Monday, September 26, 2011
Step by step from death to life & walking in some very groovy high heels!
So I wore my only pair of heels today. I LOVE them! I think they are really great shoes, and they're so comfortable. What I wore to church today was the 7th outfit I'd tried, and it was SO GREAT to feel like I actually looked good. I've lost 160 pounds (but gained back 40 this last year, so my net loss is 120). Anyway, it's still a LOT, but I have 120 more to go (though even 80 would have me looking so much better). I think I'm nearly at the place where I don't look terribly obese and it's my number one noticeable physical trait.
For quite a few years I tried to hide. It's very hard to hide when you weigh 365 pounds. Yup, I said it out loud. That's the last time I weighed. I quit weighing after that and I know I must've had another 25 on that before I started loosing. When you're morbidly obese and trying to hide but have to go out in public anyway, oftentimes you start wearing darker colors. Or neutral colors. Certainly nothing bright. I didn't wear any shade of pink for 10 years. I didn't wear any jewelry except simple earrings, maybe a very small necklace. I had my hair cut short so it wouldn't stand out (I would've looked better with bigger hair probly). No highlights. Nothing fancy.
Not only was I hugely obese, but I felt physically HORRIBLE. In fact, I felt like I was dying and I believe I was. It's hard to get up and get dressed when you're dying. I was diabetic, hypertensive, hypothyroidism, low kidney function, my adrenal glands were over-producing cortisol, which gave me the look of someone on prednisone (moon face, buffalo hump, major fat around the abdomen). I was in a great deal of pain, all the time, and on ENORMOUS amounts of pain medicines on top of all the other medications that were trying to control my disorders. I am the 1 out of 100 who has very few opiate receptors in the brain. It takes 4-5 times the dose for a normal person to do the same thing for me. I almost always have to have a nerve block for any dental procedure because my body metabolizes things like lidocaine way too fast. I have felt almost every stitch I've ever had sewn in because doctors didn't believe I didn't know the difference between pressure and pain. The point is that it took SO much pain medicine to keep me from hurting so bad I wanted to be dead.

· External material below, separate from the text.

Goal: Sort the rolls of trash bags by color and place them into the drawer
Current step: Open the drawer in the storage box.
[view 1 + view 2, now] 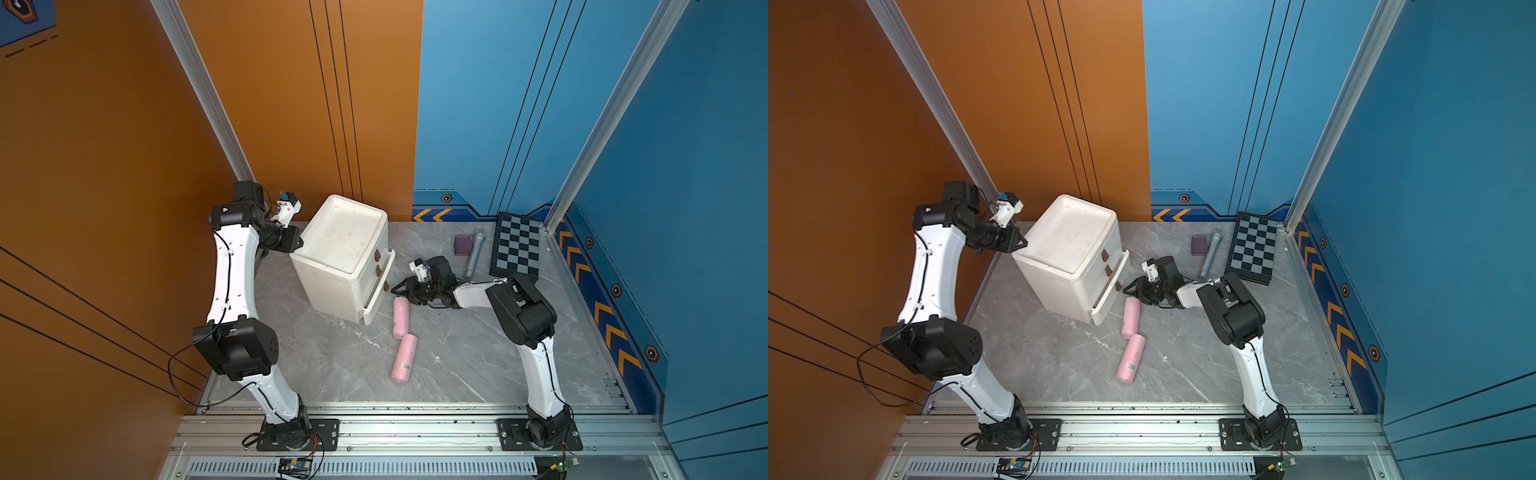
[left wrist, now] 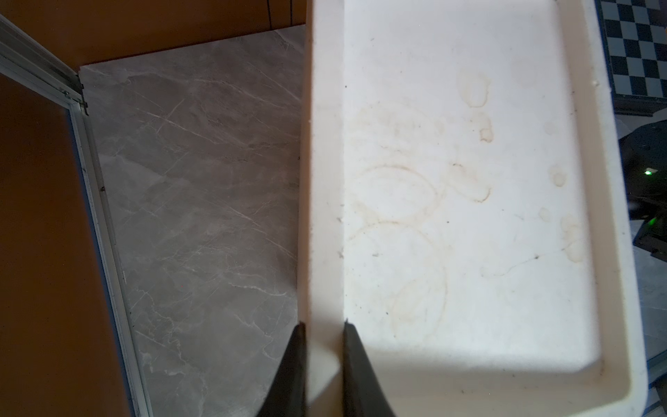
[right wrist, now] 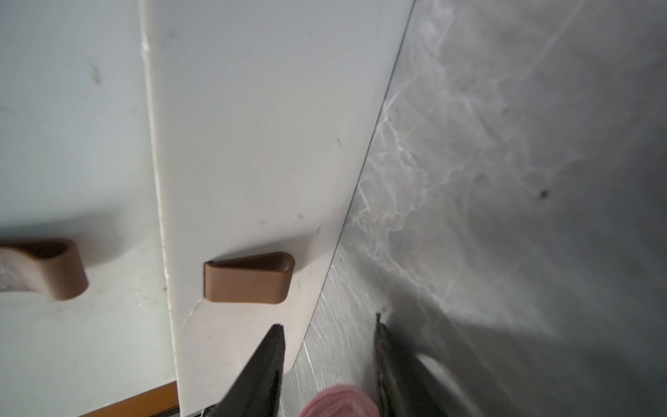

The problem is that when you're on narcotics for years, they turn your brain off. It becomes incapable of handling any pain. There's a reason our brains produce endorphines and other things like oxcytocin. Those hormones give us a sense of well-being and energy and help control pain. My brain couldn't do that. It couldn't do anything, so I was on a bunch of anti-depressants and anti-anxiety meds as my brain couldn't manage anything but keeping my heart beating and my lungs breathing, and THAT was becoming hard.
I ended up having to take heart medication because my heart was skipping beats and going way too fast. I was short of breath all the time. One of my arterial blood gas draws showed only a 64% oxygen level in my blood. It should be close to 100%. Anything under 95% is reason for concern.
I was sick. I was dying. I knew I was. I know I was. And though my children weren't neglected or ignored, I certainly wasn't being the mother I wanted to be, nor the human I wanted to be.
If I didn't have children, I believe I would have died. It would've been so easy to lay down and die. Literally. I could've let go....so easily. It would've been a blessed relief. I considered going ahead and dying so my kids could get a new mommy, a better mommy. I told Brad if I died I wanted him to move on as soon as possible and find a good mom. I'd been hospitalized 13 times in 10 years, the last time being incredibly serious. I almost died from low potassium, and the doctor was sure I had a blood clot. I was given heparin therapy and they chased the clot all over my body with ultrasound and scans but never found it. Maybe it wasn't there. Maybe the Heparin broke it up. The doctor was very sober, and I said "I need you to keep me alive, I have kids!" He said "I'll do what I can." You see? I knew I was dying and would die if I didn't stand up and live, get out of bed and live, get dressed and live, get out of the house and LIVE. So, I decided. In the Psalms, David said "I choose life!" So *I* said "I CHOOSE LIFE!" The Psalms also say "Where there is life, there is hope." As long as I was breathing, I had reason to hope, and I clung to that hope that for some time was based entirely on the fact that I woke up again another day.
Step by step, one drug less at a time, one pound less at a time, one more trip out of the house at a time, one more time going to church again, one more time going to choir practice again, one more time driving to see one of the kids doing a Bible quiz-meet, one more time going to the grocery store.
Step by step by step by step by step I walked from death to life and into high heels.